### [Work required]
Whenever a line carries the word "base", pull it out of the entries.

(Collected data entries)

****************************************

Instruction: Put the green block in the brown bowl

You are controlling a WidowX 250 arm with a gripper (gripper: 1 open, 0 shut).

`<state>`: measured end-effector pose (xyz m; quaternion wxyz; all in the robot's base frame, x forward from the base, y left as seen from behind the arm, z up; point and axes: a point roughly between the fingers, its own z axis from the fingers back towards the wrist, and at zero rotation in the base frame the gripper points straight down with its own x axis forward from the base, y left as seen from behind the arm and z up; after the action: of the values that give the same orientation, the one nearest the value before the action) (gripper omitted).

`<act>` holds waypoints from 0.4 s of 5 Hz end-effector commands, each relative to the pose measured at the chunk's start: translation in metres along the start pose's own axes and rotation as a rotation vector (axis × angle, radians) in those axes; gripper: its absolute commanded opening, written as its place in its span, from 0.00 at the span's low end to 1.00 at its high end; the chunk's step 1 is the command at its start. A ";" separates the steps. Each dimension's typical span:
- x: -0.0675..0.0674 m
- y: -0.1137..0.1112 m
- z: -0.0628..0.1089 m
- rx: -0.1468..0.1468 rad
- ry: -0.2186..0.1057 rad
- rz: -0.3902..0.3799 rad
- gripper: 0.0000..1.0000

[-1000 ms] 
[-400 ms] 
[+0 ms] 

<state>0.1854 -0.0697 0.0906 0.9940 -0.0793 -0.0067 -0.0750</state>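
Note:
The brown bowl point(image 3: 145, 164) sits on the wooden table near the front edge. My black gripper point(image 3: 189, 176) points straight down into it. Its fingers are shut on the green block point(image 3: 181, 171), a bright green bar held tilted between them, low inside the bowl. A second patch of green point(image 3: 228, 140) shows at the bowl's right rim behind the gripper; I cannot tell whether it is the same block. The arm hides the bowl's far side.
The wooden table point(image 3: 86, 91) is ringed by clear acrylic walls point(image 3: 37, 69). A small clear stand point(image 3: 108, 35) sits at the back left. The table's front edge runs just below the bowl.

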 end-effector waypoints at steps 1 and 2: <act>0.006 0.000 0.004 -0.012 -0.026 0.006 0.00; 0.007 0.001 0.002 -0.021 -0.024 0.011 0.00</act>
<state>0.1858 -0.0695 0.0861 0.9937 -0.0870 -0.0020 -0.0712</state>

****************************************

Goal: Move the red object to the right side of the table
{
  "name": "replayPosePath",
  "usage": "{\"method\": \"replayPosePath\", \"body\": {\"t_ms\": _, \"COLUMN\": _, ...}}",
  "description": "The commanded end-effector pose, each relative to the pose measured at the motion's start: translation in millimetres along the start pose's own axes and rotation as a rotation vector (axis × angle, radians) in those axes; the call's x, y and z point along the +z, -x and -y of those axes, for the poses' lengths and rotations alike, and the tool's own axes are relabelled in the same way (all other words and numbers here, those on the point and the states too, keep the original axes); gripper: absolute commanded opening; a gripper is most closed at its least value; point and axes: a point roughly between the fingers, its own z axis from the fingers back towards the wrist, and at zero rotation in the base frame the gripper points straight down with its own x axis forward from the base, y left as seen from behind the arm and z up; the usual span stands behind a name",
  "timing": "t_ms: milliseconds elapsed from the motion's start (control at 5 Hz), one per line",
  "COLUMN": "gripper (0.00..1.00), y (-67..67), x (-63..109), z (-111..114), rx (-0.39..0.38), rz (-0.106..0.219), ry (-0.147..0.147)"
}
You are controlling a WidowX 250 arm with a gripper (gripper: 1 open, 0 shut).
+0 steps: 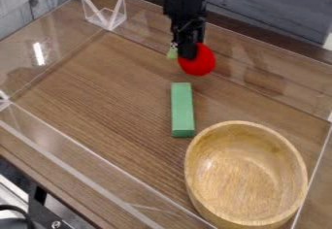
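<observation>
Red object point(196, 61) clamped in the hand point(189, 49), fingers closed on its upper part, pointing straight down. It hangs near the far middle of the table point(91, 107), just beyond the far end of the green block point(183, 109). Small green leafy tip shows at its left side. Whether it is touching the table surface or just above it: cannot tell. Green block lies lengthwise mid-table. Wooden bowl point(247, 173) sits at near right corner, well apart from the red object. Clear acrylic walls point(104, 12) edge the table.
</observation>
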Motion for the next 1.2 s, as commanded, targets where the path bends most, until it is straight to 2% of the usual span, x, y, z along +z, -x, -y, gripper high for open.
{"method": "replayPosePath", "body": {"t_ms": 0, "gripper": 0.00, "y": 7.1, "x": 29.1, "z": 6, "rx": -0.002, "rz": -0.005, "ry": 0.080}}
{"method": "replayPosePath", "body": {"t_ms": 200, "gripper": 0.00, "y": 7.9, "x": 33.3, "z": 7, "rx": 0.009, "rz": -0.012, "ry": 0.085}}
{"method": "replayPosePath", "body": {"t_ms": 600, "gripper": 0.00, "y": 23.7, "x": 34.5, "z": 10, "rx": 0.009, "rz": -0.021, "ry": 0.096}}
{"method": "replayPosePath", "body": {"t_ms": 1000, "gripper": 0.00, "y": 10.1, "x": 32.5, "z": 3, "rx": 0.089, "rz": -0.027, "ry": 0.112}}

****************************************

### [Solution to the exercise]
`<state>`: measured end-effector pose (xyz m; quaternion wxyz; all in the robot's base frame, x forward from the base, y left as seen from behind the arm, z up; point and axes: a point roughly between the fingers, its own z axis from the fingers back towards the wrist, and at zero rotation in the base frame the gripper points straight down with its own x axis forward from the base, y left as seen from behind the arm and z up; after the action: of the values that give the same orientation, the one nearest the value before the action) (gripper omitted).
  "description": "The commanded end-effector pose, each relative to the pose measured at the motion's start: translation in millimetres along the start pose's own axes and rotation as a rotation vector (axis × angle, radians) in those axes; the call's x, y and z point along the +z, -x and -y of those axes, for the poses' lengths and rotations alike, and the tool's own axes are relabelled in the same way (all other words and numbers here, those on the point and the states too, keep the original axes); gripper: absolute commanded opening; a gripper is most closed at its least value; point and axes: a point roughly between the fingers, its own z axis from the fingers back towards the wrist, and at zero rotation in the base frame the gripper points straight down with its own x axis forward from the base, y left as seen from behind the arm and z up; the usual span stands behind a name",

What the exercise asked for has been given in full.